There are some things in C99 whose usefulness eludes me,
but face it: ISO/IEC 9899:1999 (as amended) is the International
Standard. "Be not the first by whom the new is tried, nor yet
the last to lay the old aside."

As for the characters permitted in header names: The rule
is not new, not some kind of C99 invention. You will find the
same rule in Section 3.1.7 of the ANSI C Standard, vintage 1989.
 
P

pete

Eric said:
There are some things in C99 whose usefulness eludes me,
but face it: ISO/IEC 9899:1999 (as amended) is the International
Standard. "Be not the first by whom the new is tried, nor yet
the last to lay the old aside."

As for the characters permitted in header names: The rule
is not new, not some kind of C99 invention. You will find the
same rule in Section 3.1.7 of the ANSI C Standard, vintage 1989.

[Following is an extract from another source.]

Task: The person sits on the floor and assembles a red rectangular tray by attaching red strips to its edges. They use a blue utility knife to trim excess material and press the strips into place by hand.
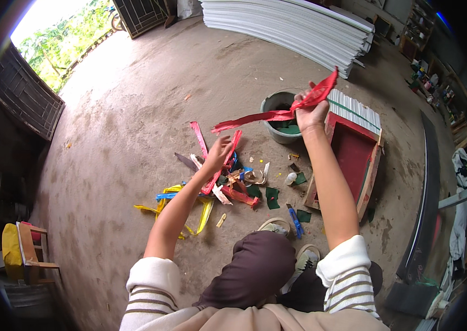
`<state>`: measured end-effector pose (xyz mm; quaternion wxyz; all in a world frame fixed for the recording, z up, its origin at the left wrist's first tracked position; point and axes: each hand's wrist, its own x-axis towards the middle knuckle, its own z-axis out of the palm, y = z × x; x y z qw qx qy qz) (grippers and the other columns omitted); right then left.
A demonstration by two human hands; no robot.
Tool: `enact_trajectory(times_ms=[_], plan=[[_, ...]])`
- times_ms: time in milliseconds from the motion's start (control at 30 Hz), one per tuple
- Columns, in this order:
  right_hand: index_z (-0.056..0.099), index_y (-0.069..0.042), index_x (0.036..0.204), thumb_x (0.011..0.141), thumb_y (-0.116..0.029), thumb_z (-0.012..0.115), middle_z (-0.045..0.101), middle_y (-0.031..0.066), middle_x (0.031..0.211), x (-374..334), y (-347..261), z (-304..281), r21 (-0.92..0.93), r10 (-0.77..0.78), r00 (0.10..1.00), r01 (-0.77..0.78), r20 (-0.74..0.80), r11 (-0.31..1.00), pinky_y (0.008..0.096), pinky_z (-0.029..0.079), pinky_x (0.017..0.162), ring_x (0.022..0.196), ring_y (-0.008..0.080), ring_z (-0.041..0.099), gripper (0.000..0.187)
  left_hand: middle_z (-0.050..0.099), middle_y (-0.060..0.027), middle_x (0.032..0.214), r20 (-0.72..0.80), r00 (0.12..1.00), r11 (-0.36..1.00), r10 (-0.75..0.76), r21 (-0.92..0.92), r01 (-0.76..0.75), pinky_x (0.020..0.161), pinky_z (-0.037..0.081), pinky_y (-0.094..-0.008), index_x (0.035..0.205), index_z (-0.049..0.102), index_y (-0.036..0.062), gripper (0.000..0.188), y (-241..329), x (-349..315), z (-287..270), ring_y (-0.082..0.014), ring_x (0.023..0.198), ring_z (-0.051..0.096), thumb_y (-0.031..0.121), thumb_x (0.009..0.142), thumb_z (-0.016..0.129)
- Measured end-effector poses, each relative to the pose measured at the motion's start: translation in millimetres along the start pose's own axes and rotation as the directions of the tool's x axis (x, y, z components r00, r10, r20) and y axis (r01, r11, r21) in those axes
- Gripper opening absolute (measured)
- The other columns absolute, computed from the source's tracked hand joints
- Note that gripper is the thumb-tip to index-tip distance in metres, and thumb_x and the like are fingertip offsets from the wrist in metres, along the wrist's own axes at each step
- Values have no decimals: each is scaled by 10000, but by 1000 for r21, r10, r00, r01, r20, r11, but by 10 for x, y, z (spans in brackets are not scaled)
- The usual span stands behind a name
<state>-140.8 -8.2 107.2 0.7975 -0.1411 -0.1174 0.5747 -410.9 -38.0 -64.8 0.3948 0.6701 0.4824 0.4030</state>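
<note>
My right hand point(311, 113) is closed on a long red plastic strip point(266, 117), raised beside the grey bucket point(271, 129). One end of the strip stands up above the fingers; the other trails left through the air. My left hand point(219, 151) is below that trailing end, apart from it, with fingers loosely bent and nothing visible in them. Beneath it lies a heap of torn strips: a red strip point(234, 148), a yellow strip point(206, 215), a blue strip point(168, 195) and white scraps point(221, 194). Dark green pieces are inside the bucket.
A blue cutter knife point(295, 222) lies by my shoes, near green scraps point(272, 197). Right of the bucket are a red-lined wooden box point(349, 151) and a tied white bundle point(355, 110). Long white panels point(288, 30) are stacked behind. A wooden chair point(32, 251) stands left.
</note>
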Motion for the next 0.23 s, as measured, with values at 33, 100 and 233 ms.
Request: enact_trajectory(times_ms=[33, 100, 233], plan=[[557, 0, 974, 864, -175, 488, 486, 32, 679, -65, 241, -29, -152, 18, 1000, -15, 19, 988, 279, 408, 613, 614, 145, 465, 218, 573, -182, 1119, -122, 993, 1000, -2, -16, 1, 894, 434, -339, 1229, 461, -10, 431, -64, -15, -87, -234, 1038, 567, 310, 942, 486], [599, -37, 963, 839, -172, 560, 544, 38, 760, -213, 654, -243, -655, 104, 976, 46, 189, 755, 319, 446, 752, 738, 175, 536, 187, 570, -160, 1133, -303, 951, 995, -60, -93, 33, 897, 432, -343, 1222, 478, 12, 393, -235, -41, -294, -221, 1051, 559, 303, 960, 447], [657, -130, 964, 796, -253, 683, 564, 49, 1134, -630, 1193, -851, -714, 496, 726, 649, 476, -264, 392, 265, 1030, 1172, 225, 408, 210, 537, -118, 1202, -502, 752, 855, -426, -495, 154, 926, 418, -368, 1229, 501, 86, 393, -554, -325, -450, -243, 1151, 484, 361, 954, 442]])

Header names are in 6.1.7 in my copy of ISO/IEC 9899: 1990.
 
K

Keith Thompson

pete said:
Eric Sosman wrote: [...]
As for the characters permitted in header names: The rule
is not new, not some kind of C99 invention. You will find the
same rule in Section 3.1.7 of the ANSI C Standard, vintage 1989.

Header names are in 6.1.7 in my copy of ISO/IEC 9899: 1990.

Yes, one of the few differences between the 1989 ANSi standard and the
1990 ISO standard is that the latter adds some sections (or splits up
some existing sections?) in accordance with ISO rules. I think that
ANSI C89 3.X.Y always corresonds to ISO C90 6.X.Y, and it's probably
the same for 4 vs. 7.

(I don't think I've ever seen a copy of the actual 1989 ANSI C
standard. ANSI adopted the ISO standard shortly after it was issued;
presumably they stopped printing the older version at that time.)
 
M

Mark McIntyre

Aren't you guys still using their baths, roads, and walls?

er...

romani eunt domi.?
--
Mark McIntyre

"Debugging is twice as hard as writing the code in the first place.
Therefore, if you write the code as cleverly as possible, you are,
by definition, not smart enough to debug it."
--Brian Kernighan
 
E

Eric Sosman

pete said:
Header names are in 6.1.7 in my copy of ISO/IEC 9899: 1990.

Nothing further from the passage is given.